Patients with human immunodeficiency virus (HIV) infection have an increased risk of developing plasmablastic lymphoma (PBL). In this study, we reviewed the clinicopathologic features of PBL in HIV+ patients in the era of highly active anti-retroviral therapy (HAART) from a single health center.
Retrospective study.
The morphologic, immunophenotypic and clinical features were reviewed in these HIV+ patients with PBL and univariate analysis was employed to determine the survival prognosis.

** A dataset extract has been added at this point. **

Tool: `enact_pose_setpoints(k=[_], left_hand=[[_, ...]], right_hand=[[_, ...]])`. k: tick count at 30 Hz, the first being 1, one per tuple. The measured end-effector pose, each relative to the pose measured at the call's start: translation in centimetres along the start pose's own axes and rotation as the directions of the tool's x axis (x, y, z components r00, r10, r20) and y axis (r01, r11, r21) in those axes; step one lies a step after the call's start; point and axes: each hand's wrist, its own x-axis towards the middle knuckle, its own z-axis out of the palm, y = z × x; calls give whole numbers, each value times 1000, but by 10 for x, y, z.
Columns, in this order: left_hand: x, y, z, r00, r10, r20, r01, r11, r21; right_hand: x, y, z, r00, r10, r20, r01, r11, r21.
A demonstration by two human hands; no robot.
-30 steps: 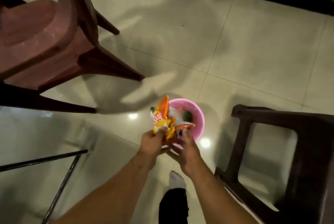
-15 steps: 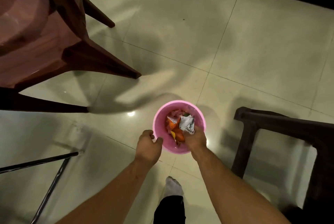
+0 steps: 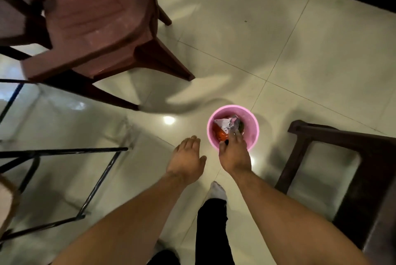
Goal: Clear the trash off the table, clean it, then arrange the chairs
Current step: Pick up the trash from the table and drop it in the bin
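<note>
Right hand (image 3: 234, 153) over trash (image 3: 227, 127)

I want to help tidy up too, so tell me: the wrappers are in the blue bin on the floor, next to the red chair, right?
Almost. The bin is pink, not blue, as the head view shows. The rest holds: the wrappers lie inside it, it stands on the floor, and the red chair is next to it. The right hand hovers over its rim, and the left hand is open beside it.

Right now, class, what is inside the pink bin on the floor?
The pink bin holds crumpled trash: an orange wrapper, white paper and a silvery wrapper. The right hand covers its near edge, and anything beneath the pile is hidden.
</note>
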Motion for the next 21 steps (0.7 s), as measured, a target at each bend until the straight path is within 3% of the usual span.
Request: enact_pose_setpoints(k=[6,11,16,21], left_hand=[[-83,-6,-47,985,106,-136,-100,994,52],[-173,-39,-72,964,110,-241,-98,993,63],[-297,-118,-85,922,35,-385,-32,999,14],[-422,-227,-75,843,-96,-530,68,995,-72]], right_hand=[[-94,-75,-35,980,-195,-25,183,949,-255],[-183,-137,-49,970,-241,-16,218,902,-373],[-298,-211,-26,928,-372,-20,319,821,-473],[-394,-299,49,853,-521,23,465,739,-488]])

During the interval of 1/1/2008-12/30/2018, we identified 95 HIV+ patients with aggressive non-Hodgkin B-cell lymphomas. Among these patients, there were 21 (22%) patients with PBL (19 men and 2 women; median age: 45 years). Seven patients had PBL at their initial HIV diagnosis and 14 developed PBL after a median interval of 7.7 months of HIV diagnosis. Lymph nodes (n=10), oral cavity/sinonasal mass (n = 6) and rectal masses (n = 5) were the common involved sites, and 5 of 15 (33%) had bone marrow involvement. Lymphoma cells were immunoreactive for MUM-1/IRF4 (100%), CD138 (90%), CD45 (63%), CD79a (47%), and CD30 (25%). Proliferation rate assessed by Ki67 was ≥ 90% in 18/20 cases. Eighteen patients received chemotherapy including EPOCH (n = 13) and CHOP (n = 2). With a median follow-up time of 19 months, 9/17 patients died. Bone marrow involvement was associated with a poorer overall survival (median: 4.7 months, p = 0.015).
PBL is the second most common type of aggressive lymphoma and often presents in lymph nodes of patients with poorly controlled HIV infection. Bone marrow involvement is associated with a poorer outcome.